YOUR ASSIGNMENT: The first line of the data below and every line after it, through the one with "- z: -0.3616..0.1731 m", must be transcribed without change.
====================
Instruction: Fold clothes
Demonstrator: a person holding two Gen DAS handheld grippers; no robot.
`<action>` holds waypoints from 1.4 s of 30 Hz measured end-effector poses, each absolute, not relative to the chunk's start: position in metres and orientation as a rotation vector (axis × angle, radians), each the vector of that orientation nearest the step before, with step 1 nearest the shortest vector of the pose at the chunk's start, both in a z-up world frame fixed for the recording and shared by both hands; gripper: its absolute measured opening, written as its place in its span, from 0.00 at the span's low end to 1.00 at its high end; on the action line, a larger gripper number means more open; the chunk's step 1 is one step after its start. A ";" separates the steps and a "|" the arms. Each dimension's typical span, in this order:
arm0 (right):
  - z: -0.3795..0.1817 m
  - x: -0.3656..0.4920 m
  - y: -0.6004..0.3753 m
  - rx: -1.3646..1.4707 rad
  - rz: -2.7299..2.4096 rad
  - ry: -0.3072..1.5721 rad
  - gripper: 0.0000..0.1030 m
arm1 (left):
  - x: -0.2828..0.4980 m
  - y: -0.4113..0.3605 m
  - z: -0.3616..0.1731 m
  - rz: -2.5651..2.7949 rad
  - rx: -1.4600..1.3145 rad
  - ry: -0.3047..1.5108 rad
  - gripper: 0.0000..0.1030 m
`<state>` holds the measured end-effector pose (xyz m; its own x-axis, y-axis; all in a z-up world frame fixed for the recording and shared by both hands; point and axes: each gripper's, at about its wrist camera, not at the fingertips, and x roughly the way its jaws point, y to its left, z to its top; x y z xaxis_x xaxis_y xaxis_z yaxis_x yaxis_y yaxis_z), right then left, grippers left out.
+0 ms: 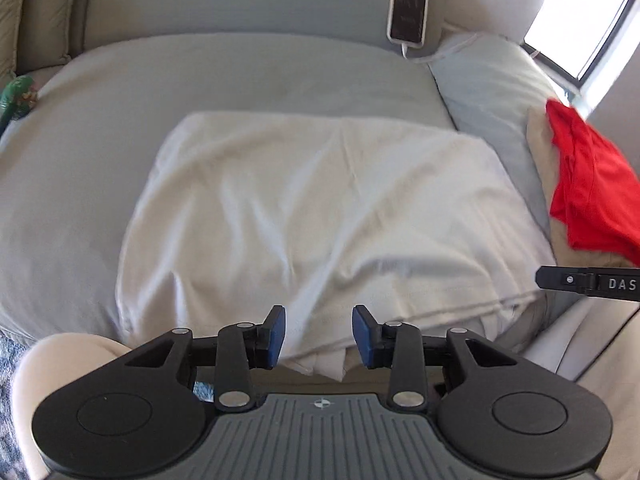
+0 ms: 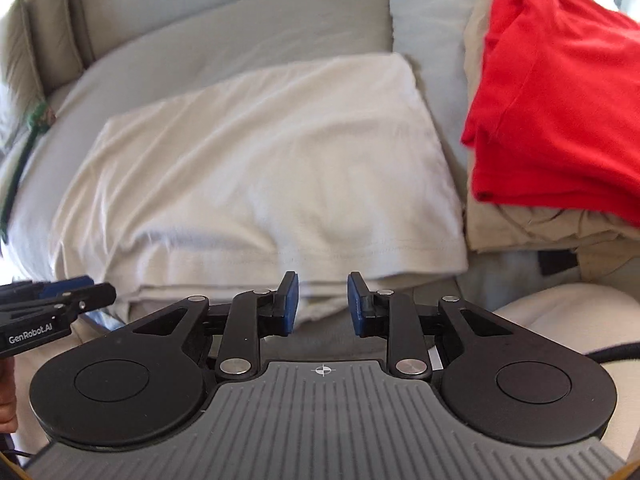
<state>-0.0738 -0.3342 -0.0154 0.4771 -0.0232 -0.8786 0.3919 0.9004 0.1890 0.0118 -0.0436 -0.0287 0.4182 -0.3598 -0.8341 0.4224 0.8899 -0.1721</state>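
Scene: a bed point(image 1: 100, 128) with a grey sheet, seen from two hand-held grippers pointing steeply down at it.
Shirt: a white shirt point(image 1: 320, 208) lies folded into a rough rectangle in the middle of the bed, its near hem just beyond both sets of jaws.
Left gripper: the left gripper point(image 1: 319, 334) hangs over the near edge of the shirt, jaws parted and empty, blue pads clear of the cloth.
Right gripper: the right gripper point(image 2: 323, 304) sits beside it to the right, also parted with nothing between the pads.
Pile: a red shirt point(image 2: 560, 100) lies on top of tan clothes point(image 2: 520, 224), just beside the white shirt on its right.
Step in hand: this looks like the let-go after a fold, so the next move is probably another fold or a carry to the pile.
Doing it well: take the near corners through all layers together, lift both ends evenly, and keep the edges lined up so the rectangle holds.
Risk: a pinch on the top layer alone would likely pull the fold open.
Wrinkles: soft creases cross the top; smoothing them first should help.
Hidden: the shirt's nearest edge runs under the gripper bodies, so its layers there cannot be counted.
Unclear: sleeves and collar are tucked out of sight; a small green thing point(image 1: 18, 96) at the bed's left edge is too blurred to name.
Cut off: the red shirt runs out of frame on the right.
Also there: a phone point(image 1: 408, 12) on a cable leans at the head of the bed.
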 end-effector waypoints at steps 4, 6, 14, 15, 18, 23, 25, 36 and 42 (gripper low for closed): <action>0.033 -0.075 -0.353 0.493 -0.278 0.862 0.47 | 0.030 -0.025 0.013 -0.400 -0.016 0.915 0.53; 0.044 -0.068 -0.363 0.532 -0.288 0.816 0.48 | 0.042 -0.018 0.024 -0.341 -0.044 0.876 0.70; 0.035 -0.023 -0.413 0.734 -0.421 0.812 0.48 | 0.098 -0.003 0.020 -0.161 -0.114 0.910 0.74; 0.033 -0.018 -0.417 0.755 -0.425 0.810 0.48 | 0.105 0.000 0.020 -0.151 -0.126 0.912 0.74; 0.025 0.002 -0.428 0.740 -0.426 0.799 0.48 | 0.130 0.004 0.010 -0.147 -0.183 0.900 0.76; -0.007 0.041 -0.460 0.760 -0.500 0.840 0.48 | 0.183 0.014 -0.031 -0.109 -0.257 0.960 0.77; -0.023 0.055 -0.474 0.764 -0.538 0.858 0.47 | 0.203 0.018 -0.052 -0.120 -0.291 1.010 0.74; -0.080 0.114 -0.499 0.816 -0.536 0.967 0.46 | 0.238 0.013 -0.090 -0.300 -0.394 1.082 0.63; -0.092 0.109 -0.498 0.910 -0.500 0.922 0.16 | 0.242 0.013 -0.096 -0.333 -0.508 1.091 0.06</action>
<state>0.1089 -0.4985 -0.0917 0.5330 0.0022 -0.8461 0.7104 0.5419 0.4490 0.2416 0.0135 -0.0961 0.4293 -0.4959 -0.7548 0.0102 0.8384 -0.5450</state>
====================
EXERCISE RESULT:
Instruction: Fold clothes
Demonstrator: a person holding two Gen DAS handheld grippers; no robot.
`<action>` holds waypoints from 1.4 s of 30 Hz measured end-effector poses, each absolute, not relative to the chunk's start: position in metres and orientation as a rotation vector (axis × angle, radians), each the vector of that orientation nearest the step before, with step 1 nearest the shortest vector of the pose at the chunk's start, both in a z-up world frame fixed for the recording and shared by both hands; gripper: its absolute measured opening, written as its place in its span, from 0.00 at the span's low end to 1.00 at its high end; on the action line, a larger gripper number means more open; the chunk's step 1 is one step after its start. A ";" separates the steps and a "|" the arms. Each dimension's typical span, in this order:
arm0 (right):
  - z: -0.3795..0.1817 m
  - x: -0.3656..0.4920 m
  - y: -0.6004..0.3753 m
  - rx: -1.3646..1.4707 rad
  - rz: -2.7299..2.4096 rad
  - ry: -0.3072..1.5721 rad
  - gripper: 0.0000..0.1030 m
arm1 (left):
  - x: -0.2828..0.4980 m
  - y: -0.4113..0.3605 m
  - z: -0.3616..0.1731 m

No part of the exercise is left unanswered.